GIVEN DATA =

|---|

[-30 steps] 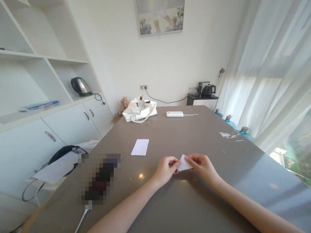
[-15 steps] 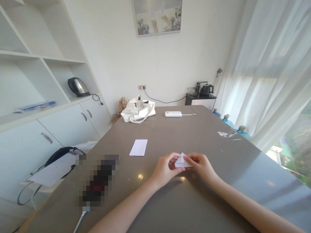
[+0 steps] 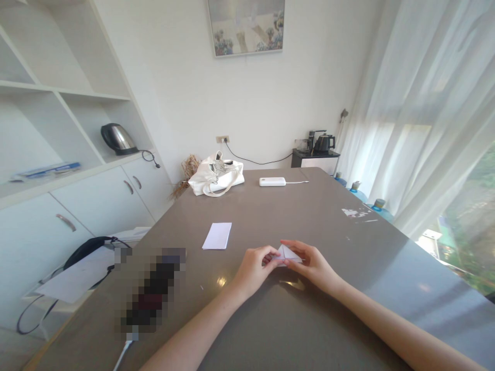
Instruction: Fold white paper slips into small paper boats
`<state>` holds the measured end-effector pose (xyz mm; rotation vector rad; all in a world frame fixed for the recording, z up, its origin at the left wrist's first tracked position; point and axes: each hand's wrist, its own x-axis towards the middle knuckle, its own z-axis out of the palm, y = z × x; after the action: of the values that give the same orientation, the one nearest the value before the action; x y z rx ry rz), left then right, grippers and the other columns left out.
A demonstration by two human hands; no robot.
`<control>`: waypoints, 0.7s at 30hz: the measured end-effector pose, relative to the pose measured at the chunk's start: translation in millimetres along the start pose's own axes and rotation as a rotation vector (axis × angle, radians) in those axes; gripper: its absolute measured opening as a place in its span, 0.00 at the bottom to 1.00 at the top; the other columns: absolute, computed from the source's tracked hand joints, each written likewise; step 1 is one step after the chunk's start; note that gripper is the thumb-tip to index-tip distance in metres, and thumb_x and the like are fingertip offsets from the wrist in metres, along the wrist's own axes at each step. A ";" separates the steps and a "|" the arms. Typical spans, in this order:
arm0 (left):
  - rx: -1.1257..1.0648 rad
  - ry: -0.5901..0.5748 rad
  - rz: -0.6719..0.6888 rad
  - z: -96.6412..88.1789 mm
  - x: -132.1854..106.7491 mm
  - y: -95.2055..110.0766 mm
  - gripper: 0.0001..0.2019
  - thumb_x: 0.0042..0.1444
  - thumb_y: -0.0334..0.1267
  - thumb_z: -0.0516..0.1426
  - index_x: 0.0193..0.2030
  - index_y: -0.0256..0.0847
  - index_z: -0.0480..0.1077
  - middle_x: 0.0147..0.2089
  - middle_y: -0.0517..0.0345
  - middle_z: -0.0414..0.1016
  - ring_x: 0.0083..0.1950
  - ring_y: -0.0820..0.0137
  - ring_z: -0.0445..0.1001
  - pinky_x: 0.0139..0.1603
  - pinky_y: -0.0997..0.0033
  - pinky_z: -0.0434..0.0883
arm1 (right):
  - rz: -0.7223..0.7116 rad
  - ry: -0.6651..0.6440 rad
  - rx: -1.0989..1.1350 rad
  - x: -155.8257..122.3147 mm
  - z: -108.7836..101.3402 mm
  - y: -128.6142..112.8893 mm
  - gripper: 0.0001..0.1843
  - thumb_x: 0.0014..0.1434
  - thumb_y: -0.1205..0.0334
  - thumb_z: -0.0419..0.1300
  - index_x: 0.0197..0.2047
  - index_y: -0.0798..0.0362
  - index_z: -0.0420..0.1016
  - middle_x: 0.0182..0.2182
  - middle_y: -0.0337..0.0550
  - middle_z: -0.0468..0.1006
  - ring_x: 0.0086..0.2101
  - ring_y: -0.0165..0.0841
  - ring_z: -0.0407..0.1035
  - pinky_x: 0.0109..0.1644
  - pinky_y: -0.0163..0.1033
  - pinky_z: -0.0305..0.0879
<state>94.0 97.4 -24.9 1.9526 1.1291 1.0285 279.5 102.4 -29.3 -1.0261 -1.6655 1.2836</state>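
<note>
A small white sheet of folded paper (image 3: 288, 254), with a pointed top and creases down its front, is held just over the table between both hands. My left hand (image 3: 257, 265) pinches its left side between thumb and fingers. On the other side, my right hand (image 3: 313, 263) grips the paper with its thumb along the lower edge and fingers behind. A stack of white paper (image 3: 217, 236) lies flat on the table to the left of my hands.
The grey-brown table (image 3: 247, 211) bears a white bag (image 3: 216, 175) and a white power bank (image 3: 273, 181) with a short cable at its far end. A pixelated dark object (image 3: 154, 293) with a white cable lies at left. Water bottles (image 3: 381, 206) stand beyond the right edge.
My right thumb has moved from the paper's upper part down to its lower edge. The paper now shows a fuller triangular shape. The view has shifted slightly.
</note>
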 end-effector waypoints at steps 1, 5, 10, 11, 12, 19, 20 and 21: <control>0.003 -0.003 0.005 -0.5 -0.1 0.3 0.09 0.56 0.41 0.56 0.37 0.41 0.75 0.34 0.55 0.79 0.34 0.68 0.76 0.38 0.73 0.69 | -0.001 -0.005 -0.013 0.1 0.1 0.9 0.30 0.50 0.53 0.64 0.55 0.56 0.66 0.44 0.51 0.77 0.43 0.41 0.73 0.45 0.43 0.70; 0.039 -0.016 0.053 -1.5 -0.3 1.3 0.09 0.58 0.40 0.54 0.36 0.42 0.75 0.34 0.56 0.79 0.35 0.68 0.75 0.37 0.74 0.67 | -0.005 0.000 -0.049 -0.2 -0.1 2.2 0.30 0.50 0.55 0.64 0.55 0.55 0.66 0.43 0.49 0.77 0.40 0.40 0.73 0.44 0.43 0.71; 0.133 0.020 0.113 -1.6 0.0 1.6 0.11 0.59 0.41 0.53 0.32 0.41 0.75 0.29 0.56 0.77 0.30 0.70 0.71 0.34 0.74 0.63 | -0.088 0.065 -0.123 -0.8 -1.8 1.6 0.18 0.53 0.53 0.61 0.45 0.53 0.72 0.37 0.46 0.79 0.38 0.37 0.74 0.41 0.39 0.70; 0.142 0.025 0.115 -1.3 0.0 1.5 0.12 0.59 0.41 0.52 0.32 0.40 0.74 0.28 0.57 0.76 0.29 0.71 0.70 0.33 0.74 0.63 | -0.092 0.079 -0.142 -0.6 -2.1 1.9 0.16 0.53 0.52 0.61 0.41 0.53 0.73 0.36 0.46 0.79 0.37 0.37 0.73 0.40 0.38 0.69; 0.145 0.027 0.115 -1.0 0.0 1.3 0.12 0.59 0.42 0.52 0.32 0.40 0.74 0.28 0.57 0.75 0.29 0.71 0.69 0.32 0.75 0.62 | -0.088 0.088 -0.155 -0.4 -2.2 2.4 0.15 0.53 0.52 0.61 0.38 0.54 0.74 0.35 0.46 0.79 0.35 0.37 0.73 0.38 0.38 0.69; 0.094 0.069 0.078 2.1 0.2 1.3 0.11 0.58 0.41 0.53 0.31 0.40 0.73 0.29 0.56 0.76 0.30 0.70 0.71 0.34 0.74 0.64 | -0.003 0.079 -0.010 2.7 0.1 2.9 0.17 0.50 0.49 0.63 0.30 0.57 0.73 0.27 0.43 0.78 0.28 0.32 0.71 0.31 0.34 0.64; 0.087 0.076 0.070 2.6 0.3 1.2 0.11 0.57 0.41 0.54 0.30 0.40 0.73 0.29 0.56 0.76 0.31 0.70 0.71 0.34 0.74 0.65 | 0.011 0.078 0.039 3.2 0.6 2.4 0.17 0.48 0.49 0.65 0.29 0.57 0.73 0.27 0.43 0.78 0.28 0.32 0.71 0.32 0.34 0.64; 0.079 0.083 0.062 3.1 0.5 1.1 0.11 0.57 0.41 0.54 0.30 0.40 0.73 0.29 0.56 0.76 0.31 0.70 0.72 0.34 0.74 0.65 | 0.027 0.082 0.089 3.7 1.2 1.9 0.18 0.46 0.49 0.66 0.30 0.56 0.72 0.28 0.43 0.78 0.28 0.32 0.71 0.32 0.34 0.65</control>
<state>97.3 97.0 -25.4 2.0348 1.1777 1.1221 277.4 105.7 -31.0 -1.0372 -1.5239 1.3039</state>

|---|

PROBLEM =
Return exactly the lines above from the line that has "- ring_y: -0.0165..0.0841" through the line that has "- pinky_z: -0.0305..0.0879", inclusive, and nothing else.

WRITTEN ANSWER =
  - ring_y: -0.0165..0.0841
  - ring_z: -0.0407..0.1035
  - pinky_x: 0.0109..0.1644
  - pinky_y: -0.0163..0.1033
  - pinky_z: -0.0305..0.0879

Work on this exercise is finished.